We think you need these skills to ace AI Agent Orchestration Engineer (Remote) in Northampton
Some tips for your application 🫡
Show Your Passion:Let us see your enthusiasm for AI and orchestration! In your application, share why you're excited about shaping the future of autonomous agents. A personal touch can really make you stand out.
Highlight Relevant Experience:Make sure to showcase your backend engineering or AI automation experience. We want to know how your skills align with our needs, so don’t hold back on those impressive projects you've worked on!
Be Clear and Concise:When writing your application, clarity is key. Use straightforward language to explain your technical skills and experiences. We appreciate a well-structured application that’s easy to read!
Apply Through Our Website:Don’t forget to submit your application through our website! It’s the best way for us to receive your details and ensures you’re considered for the role. We can’t wait to hear from you!
How to prepare for a job interview at Outlier AI
✨Know Your Tech Inside Out
Make sure you’re well-versed in the programming languages mentioned in the job description, like Python or JavaScript. Brush up on your SQL skills too, as you'll likely be asked to demonstrate your understanding of databases and how they integrate with AI systems.
✨Showcase Your Experience
Prepare specific examples from your past work that highlight your experience in backend engineering and AI automation. Be ready to discuss how you've built production-grade software and handled complex system integrations, as this will show you can hit the ground running.

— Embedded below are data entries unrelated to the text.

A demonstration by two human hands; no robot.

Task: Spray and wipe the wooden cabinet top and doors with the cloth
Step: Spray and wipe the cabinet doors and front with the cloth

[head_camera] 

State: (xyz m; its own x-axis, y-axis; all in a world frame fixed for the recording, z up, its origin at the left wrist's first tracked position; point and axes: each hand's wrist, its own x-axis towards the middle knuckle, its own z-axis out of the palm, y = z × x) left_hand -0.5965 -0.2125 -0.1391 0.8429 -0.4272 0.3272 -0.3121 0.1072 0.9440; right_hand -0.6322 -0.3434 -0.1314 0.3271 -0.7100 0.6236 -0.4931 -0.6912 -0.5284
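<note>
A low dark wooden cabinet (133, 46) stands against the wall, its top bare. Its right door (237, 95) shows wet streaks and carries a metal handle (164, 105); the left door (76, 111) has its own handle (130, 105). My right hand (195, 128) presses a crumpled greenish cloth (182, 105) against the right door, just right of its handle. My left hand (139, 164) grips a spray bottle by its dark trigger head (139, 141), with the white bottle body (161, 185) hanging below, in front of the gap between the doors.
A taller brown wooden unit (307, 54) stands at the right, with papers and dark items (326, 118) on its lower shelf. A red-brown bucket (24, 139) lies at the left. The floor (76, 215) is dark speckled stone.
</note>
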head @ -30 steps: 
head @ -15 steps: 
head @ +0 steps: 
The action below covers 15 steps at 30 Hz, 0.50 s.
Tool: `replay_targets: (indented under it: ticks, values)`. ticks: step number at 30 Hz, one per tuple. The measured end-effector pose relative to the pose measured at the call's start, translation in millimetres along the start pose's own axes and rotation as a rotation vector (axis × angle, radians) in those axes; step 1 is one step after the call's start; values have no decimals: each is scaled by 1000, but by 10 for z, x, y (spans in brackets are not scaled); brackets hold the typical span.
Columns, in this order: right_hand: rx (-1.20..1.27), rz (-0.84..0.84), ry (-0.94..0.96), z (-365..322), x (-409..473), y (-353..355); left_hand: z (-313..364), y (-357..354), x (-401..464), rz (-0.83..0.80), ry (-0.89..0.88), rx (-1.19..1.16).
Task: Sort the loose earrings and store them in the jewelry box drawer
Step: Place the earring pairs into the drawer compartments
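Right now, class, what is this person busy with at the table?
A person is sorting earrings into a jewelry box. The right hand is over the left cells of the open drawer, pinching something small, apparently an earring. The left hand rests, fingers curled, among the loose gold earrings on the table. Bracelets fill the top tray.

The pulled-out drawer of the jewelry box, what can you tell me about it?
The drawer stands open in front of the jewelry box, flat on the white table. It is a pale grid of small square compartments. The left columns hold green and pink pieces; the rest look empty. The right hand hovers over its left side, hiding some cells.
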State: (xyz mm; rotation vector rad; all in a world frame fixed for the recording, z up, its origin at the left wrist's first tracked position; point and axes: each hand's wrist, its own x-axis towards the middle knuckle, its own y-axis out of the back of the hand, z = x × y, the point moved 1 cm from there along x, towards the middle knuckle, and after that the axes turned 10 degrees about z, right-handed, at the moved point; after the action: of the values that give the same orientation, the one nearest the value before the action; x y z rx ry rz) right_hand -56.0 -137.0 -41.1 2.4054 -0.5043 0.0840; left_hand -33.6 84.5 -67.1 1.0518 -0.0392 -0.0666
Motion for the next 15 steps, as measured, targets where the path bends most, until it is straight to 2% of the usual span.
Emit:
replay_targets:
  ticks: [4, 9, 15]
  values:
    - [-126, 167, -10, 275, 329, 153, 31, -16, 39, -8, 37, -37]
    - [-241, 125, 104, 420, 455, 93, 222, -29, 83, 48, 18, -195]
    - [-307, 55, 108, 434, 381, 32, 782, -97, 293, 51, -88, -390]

✨Understand the Project Goals
Familiarise yourself with Outlier's mission and the projects they’re working on, especially around autonomous agents. This will help you align your answers with their goals and demonstrate your genuine interest in shaping the future of AI.
✨Ask Insightful Questions
Prepare thoughtful questions about the role and the team’s current challenges. This not only shows your enthusiasm but also your critical thinking skills. For instance, ask about the types of multi-stage coordination tasks they’re currently tackling or how they measure success in their AI projects.